Begin at the line below that has "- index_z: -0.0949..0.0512" and stop after the line that has "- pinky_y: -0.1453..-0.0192". Please restate only those lines, word for word.

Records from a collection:

= Beginning of Section =

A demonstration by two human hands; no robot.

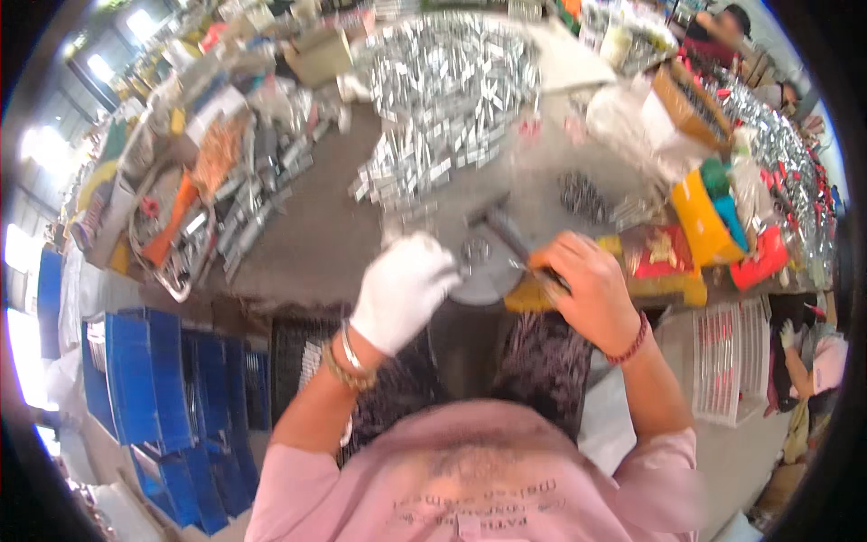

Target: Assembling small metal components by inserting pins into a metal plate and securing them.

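Observation:
My left hand, in a white glove, is at the left edge of a round grey metal disc. Its fingers are pinched together, and what they hold is too small and blurred to name. From the right, my bare right hand is closed around the handle end of a hammer. The hammer's dark head lies beyond the disc, to the upper left of that hand. A small shiny round piece shows on the disc between my hands.
A large heap of silvery metal pieces spreads over the far table. Loose strips and an orange-handled tool lie left. Dark small parts, a yellow box and a red tray are right. Blue bins and a white crate flank me.

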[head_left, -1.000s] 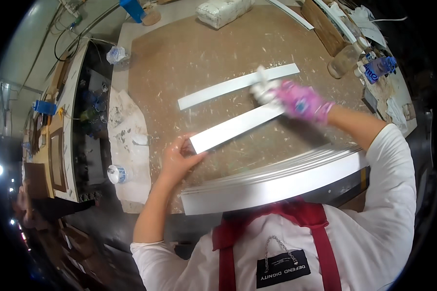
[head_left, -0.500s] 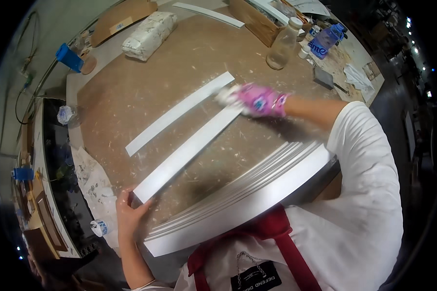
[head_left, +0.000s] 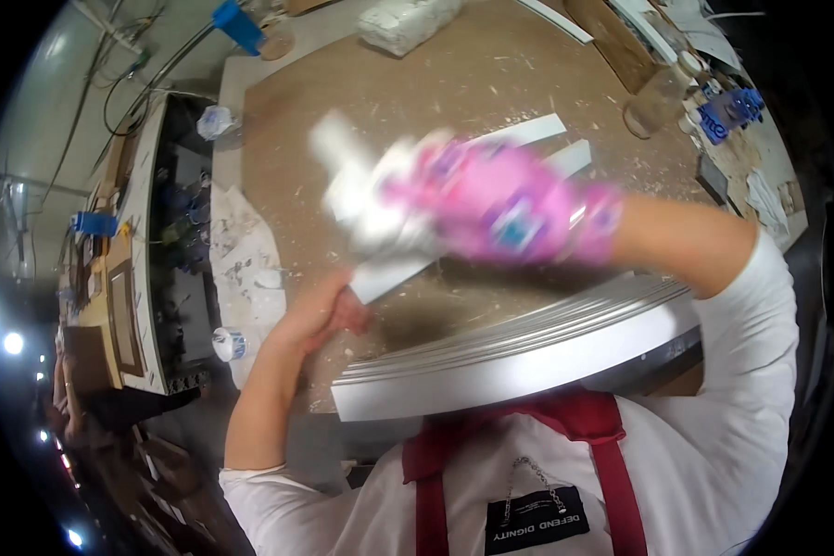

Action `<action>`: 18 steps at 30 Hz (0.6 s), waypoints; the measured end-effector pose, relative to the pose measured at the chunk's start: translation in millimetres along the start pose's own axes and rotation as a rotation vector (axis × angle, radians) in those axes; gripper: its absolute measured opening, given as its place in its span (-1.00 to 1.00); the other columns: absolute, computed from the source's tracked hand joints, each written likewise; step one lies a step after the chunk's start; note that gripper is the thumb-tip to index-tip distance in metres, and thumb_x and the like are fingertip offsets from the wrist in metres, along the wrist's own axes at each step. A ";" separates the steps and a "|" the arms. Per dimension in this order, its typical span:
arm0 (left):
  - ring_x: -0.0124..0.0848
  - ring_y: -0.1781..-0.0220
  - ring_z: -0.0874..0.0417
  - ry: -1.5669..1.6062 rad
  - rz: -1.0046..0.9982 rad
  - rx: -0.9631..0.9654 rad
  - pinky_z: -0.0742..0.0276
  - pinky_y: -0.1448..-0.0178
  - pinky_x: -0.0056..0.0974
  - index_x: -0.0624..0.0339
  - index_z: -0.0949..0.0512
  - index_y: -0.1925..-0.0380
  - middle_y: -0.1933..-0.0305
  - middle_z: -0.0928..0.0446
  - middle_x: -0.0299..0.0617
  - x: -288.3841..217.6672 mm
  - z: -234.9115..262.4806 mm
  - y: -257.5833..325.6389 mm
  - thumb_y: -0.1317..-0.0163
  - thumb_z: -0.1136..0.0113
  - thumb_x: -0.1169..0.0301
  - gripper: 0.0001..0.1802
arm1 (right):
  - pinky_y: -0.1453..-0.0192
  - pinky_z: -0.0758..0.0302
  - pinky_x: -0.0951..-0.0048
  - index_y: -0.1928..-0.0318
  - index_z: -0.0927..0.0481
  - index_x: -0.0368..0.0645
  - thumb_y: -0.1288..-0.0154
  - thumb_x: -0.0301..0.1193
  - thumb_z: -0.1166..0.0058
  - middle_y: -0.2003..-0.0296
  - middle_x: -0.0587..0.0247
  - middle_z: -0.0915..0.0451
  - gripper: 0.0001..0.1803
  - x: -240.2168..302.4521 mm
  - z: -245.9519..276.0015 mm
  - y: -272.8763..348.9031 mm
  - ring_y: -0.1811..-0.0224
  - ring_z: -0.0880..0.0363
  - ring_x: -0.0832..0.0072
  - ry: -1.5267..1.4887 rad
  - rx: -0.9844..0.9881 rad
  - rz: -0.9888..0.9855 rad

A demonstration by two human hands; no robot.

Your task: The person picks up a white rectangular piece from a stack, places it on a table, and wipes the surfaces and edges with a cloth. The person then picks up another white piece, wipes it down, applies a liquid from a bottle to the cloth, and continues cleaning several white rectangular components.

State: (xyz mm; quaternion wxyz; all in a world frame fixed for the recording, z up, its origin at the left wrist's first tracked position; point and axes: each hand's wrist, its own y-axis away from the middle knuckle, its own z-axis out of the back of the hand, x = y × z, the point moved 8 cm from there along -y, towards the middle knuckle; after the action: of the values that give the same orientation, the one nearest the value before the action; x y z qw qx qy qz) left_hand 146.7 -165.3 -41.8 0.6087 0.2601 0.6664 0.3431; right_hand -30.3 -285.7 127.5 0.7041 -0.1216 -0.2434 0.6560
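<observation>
A white curved strip (head_left: 394,275) lies slantwise on the brown tabletop, and my bare left hand (head_left: 324,312) grips its near left end. Over its middle is my right hand (head_left: 505,204), in a pink patterned glove, closed on a bunched white cloth (head_left: 371,195). Glove and cloth are smeared by motion and sit nearer to me than the strip; whether the cloth touches it I cannot tell. A second white strip (head_left: 533,130) lies just beyond, mostly hidden behind the glove. Along the near table edge lies a stack of similar curved strips (head_left: 519,357).
At the back right stand a clear bottle (head_left: 656,97) and a blue bottle (head_left: 732,114), with a grey block (head_left: 711,178) nearer. A white wrapped bundle (head_left: 403,23) sits at the back. Stained paper (head_left: 246,259) and a white cup (head_left: 229,344) line the left edge.
My gloved hand with the cloth has swept left and toward me, from the strip's far end to above its middle. My left hand stays at the near end. The whole view has shifted.
</observation>
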 end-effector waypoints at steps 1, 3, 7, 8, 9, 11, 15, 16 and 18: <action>-0.36 0.54 -0.53 -0.002 -0.074 0.089 -0.45 0.45 -0.33 0.27 -0.48 0.39 0.58 -0.49 -0.14 -2.6 -6.5 -2.3 -0.33 0.03 0.09 -0.59 | 0.16 -0.60 0.32 0.07 -0.45 -0.12 -0.25 -0.32 0.02 0.23 0.12 -0.53 -0.74 15.8 -38.2 -16.3 0.19 -0.58 0.20 -0.155 0.177 -0.048; -0.29 0.53 -0.55 0.067 -0.080 0.059 -0.49 0.47 -0.29 0.34 -0.48 0.32 0.59 -0.50 -0.06 -4.2 -14.3 -2.4 -0.33 0.03 0.08 -0.55 | 0.29 -0.59 0.34 0.12 -0.44 -0.03 -0.23 -0.28 0.05 0.30 0.19 -0.53 -0.77 48.8 -88.4 -13.5 0.32 -0.59 0.27 -0.144 0.248 0.092; -0.51 0.70 -0.12 0.221 0.135 0.234 -0.09 0.60 -0.42 0.34 -0.51 0.16 0.74 -0.26 -0.28 46.1 -4.8 -23.8 -0.39 0.44 -0.01 -0.35 | 0.34 -0.56 0.33 0.09 -0.42 0.00 -0.26 -0.30 0.09 0.25 0.16 -0.54 -0.78 5.1 -99.1 15.3 0.29 -0.59 0.25 -0.334 0.247 -0.031; -0.51 0.70 -0.12 0.229 0.142 0.233 -0.09 0.60 -0.42 0.34 -0.51 0.16 0.74 -0.26 -0.28 48.2 -5.0 -26.8 -0.39 0.44 -0.01 -0.35 | 0.29 -0.55 0.28 0.07 -0.41 -0.02 -0.26 -0.30 0.09 0.22 0.11 -0.53 -0.75 -27.8 -101.3 43.1 0.25 -0.58 0.19 -0.245 0.385 -0.217; -0.52 0.70 -0.13 0.243 0.158 0.258 -0.08 0.61 -0.42 0.37 -0.50 0.16 0.75 -0.23 -0.31 46.3 -10.3 -31.2 -0.39 0.45 -0.01 -0.34 | 0.24 -0.54 0.23 0.04 -0.41 -0.05 -0.26 -0.29 0.08 0.18 0.05 -0.52 -0.72 -59.7 -98.2 76.4 0.21 -0.56 0.13 -0.124 0.537 -0.396; -0.55 0.71 -0.12 0.274 0.174 0.278 -0.07 0.62 -0.45 0.40 -0.49 0.16 0.74 -0.17 -0.37 50.3 -18.1 -41.9 -0.39 0.40 -0.02 -0.34 | 0.11 -0.51 0.13 -0.01 -0.40 -0.11 -0.24 -0.27 0.05 0.12 -0.05 -0.49 -0.65 -122.1 -84.9 148.8 0.13 -0.52 0.01 0.122 0.560 -0.624; -0.58 0.70 -0.17 0.424 0.222 0.340 -0.10 0.63 -0.47 0.37 -0.48 0.13 0.71 -0.24 -0.37 47.1 -19.0 -41.5 -0.37 0.28 -0.04 -0.38 | 0.15 -0.58 0.14 -0.08 -0.41 -0.13 -0.21 -0.29 0.03 0.08 -0.16 -0.49 -0.57 -220.0 -51.6 246.1 0.14 -0.58 0.08 0.379 0.551 -0.775; -0.60 0.70 -0.19 0.392 0.197 0.325 -0.11 0.64 -0.47 0.36 -0.48 0.12 0.70 -0.27 -0.36 41.3 -14.3 -35.5 -0.37 0.24 -0.04 -0.39 | 0.11 -0.55 0.11 -0.04 -0.43 -0.13 -0.20 -0.32 0.03 0.11 -0.10 -0.52 -0.62 -236.2 -48.6 258.6 0.12 -0.57 0.04 0.385 0.552 -0.746; -0.59 0.68 -0.26 0.318 0.095 0.393 -0.16 0.63 -0.46 0.37 -0.47 0.08 0.65 -0.38 -0.32 33.2 -11.6 -37.0 -0.38 0.25 -0.05 -0.38 | 0.08 -0.51 0.08 0.01 -0.44 -0.14 -0.20 -0.34 0.03 0.14 -0.05 -0.54 -0.66 -229.9 -28.1 248.7 0.10 -0.55 0.00 0.401 0.560 -0.720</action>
State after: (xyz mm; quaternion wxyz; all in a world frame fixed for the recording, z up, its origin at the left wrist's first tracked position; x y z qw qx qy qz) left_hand 133.8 -164.8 -91.2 0.4173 0.3473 0.7946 0.2719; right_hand -235.9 -480.1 -60.6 0.9245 0.0400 0.0558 0.3750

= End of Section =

▸ RESULT FOR THIS TASK
  - index_z: -0.0949..0.0512
  - index_y: -0.1925..-0.0380
  - middle_y: -0.1933..-0.0305
  - middle_z: -0.0928..0.0446
  - middle_x: -0.0299..0.0617
  - x: -288.3841..217.6672 mm
  - z: -234.9115..262.4806 mm
  - y: -257.5833..325.6389 mm
  - thumb_y: -0.1317..-0.0163
  - thumb_z: -0.1136..0.0113
  - thumb_x: -0.1169..0.0301
  - gripper: 0.0001..0.1802
arm1 (right):
  - pinky_y: -0.1453..-0.0192

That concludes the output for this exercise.